Slashdot Mirror


MIT Offers Picture-Centric Programming To the Masses With Sikuli

coondoggie writes "Computer users with rudimentary skills will be able to program via screen shots rather than lines of code with a new graphical scripting language called Sikuli that was devised at the Massachusetts Institute of Technology. With a basic understanding of Python, people can write programs that incorporate screen shots of graphical user interface (GUI) elements to automate computer work. One example given by the authors of a paper about Sikuli is a script that notifies a person when his bus is rounding the corner so he can leave in time to catch it." Here's a video demo of the technology, and a paper explaining the concept (PDF).

24 of 154 comments (clear)

  1. FrontPage? by Itninja · · Score: 2, Interesting

    Sounds like the Microsoft FrontPage of coding software. Why do with text what you can do with pictures? And we all know FrontPge went on to become the defacto standard for web development....that had to be fixed by an real web developer later.

    But on the upside, dedicated FTE's for "reinstalling corrupted FrontPage extensions" did skyrocket during the FrontPage era.

    --
    I judt got a nre Kinesis keybiartf so please excusr ant egregiou typos.
    1. Re:FrontPage? by gad_zuki! · · Score: 4, Informative

      >And we all know FrontPge went on to become the defacto standard for web development....that had to be fixed by an real web developer later.

      Do you want to democratize technology or just have it controlled by elites? Non-techies want to do things like scripting and web design without paying a professional, the same way they want to fix things around the house or fix the car. When it comes to small or easy jobs, a non-expert can do just fine. Why should we piss on the DIY'ers because they dont have a Master's degree in CS? Frankly, a lot of computer stuff is pretty easy and paying someone is ridiculous.

      While Im certainly no fan of Frontpage, I feel that it wasnt much worse than Mozilla Composer or other WSIWYG html composers.

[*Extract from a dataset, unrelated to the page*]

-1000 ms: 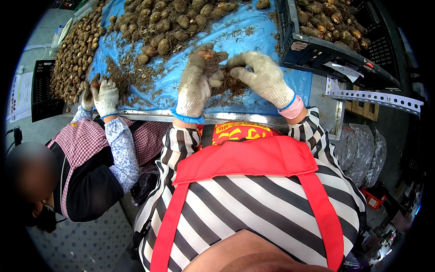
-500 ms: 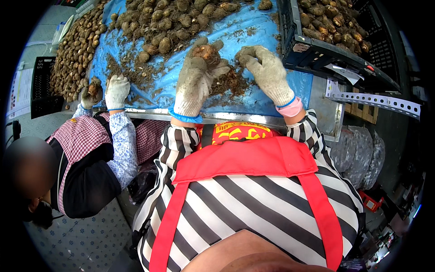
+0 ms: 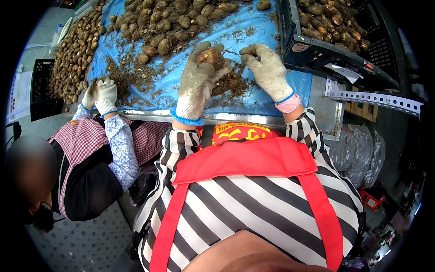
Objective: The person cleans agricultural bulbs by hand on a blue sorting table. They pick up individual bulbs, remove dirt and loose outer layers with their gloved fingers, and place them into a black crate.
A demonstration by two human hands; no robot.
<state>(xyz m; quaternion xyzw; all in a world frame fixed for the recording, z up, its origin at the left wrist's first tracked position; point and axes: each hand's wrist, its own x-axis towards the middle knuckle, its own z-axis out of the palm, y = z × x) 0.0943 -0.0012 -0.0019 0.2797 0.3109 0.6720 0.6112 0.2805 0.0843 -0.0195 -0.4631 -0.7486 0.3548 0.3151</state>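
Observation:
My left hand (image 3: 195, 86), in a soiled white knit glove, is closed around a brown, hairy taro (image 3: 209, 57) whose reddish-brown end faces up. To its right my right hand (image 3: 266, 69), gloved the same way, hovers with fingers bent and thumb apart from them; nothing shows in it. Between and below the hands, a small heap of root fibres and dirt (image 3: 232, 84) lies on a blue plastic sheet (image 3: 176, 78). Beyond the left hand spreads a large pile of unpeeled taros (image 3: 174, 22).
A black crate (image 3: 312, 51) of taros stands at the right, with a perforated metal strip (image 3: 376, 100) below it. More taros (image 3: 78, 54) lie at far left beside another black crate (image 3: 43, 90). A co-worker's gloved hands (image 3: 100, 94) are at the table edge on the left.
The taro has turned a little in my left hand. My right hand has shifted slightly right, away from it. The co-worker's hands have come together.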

    2. Re:FrontPage? by BobMcD · · Score: 4, Insightful

      Then we end up with Visual Basic(the birth of Visual Basic came with the motto "its so easy you know longer need programmers... managers can write the code"... that worked out well).

      From a business point of view, it actually did. People used VB, and particularly VB macros in Office, to do things that resulted in a lot of dollars flowing through a lot of organizations. Yes it did eventually need to be changed out, but in it's time, for it's purpose, you can't really fault it. It truly did work.

    3. Re:FrontPage? by AardvarkCelery · · Score: 3, Insightful

      Yeah, that's real easy for a programmer to say. Ever used a brownie mix? I'll bet a pastry chef would say, "I'd like to see people who wish to bake brownies actually learn how to bake brownies properly." Tools like Sikuli are the programming equivalent to brownie mix. It's easy gratification. (... or at least easier than learning to capture part of the screen and then do fuzzy image pattern matching on it.) If I were a very casual, light duty programmer, this would be pretty helpful sometimes.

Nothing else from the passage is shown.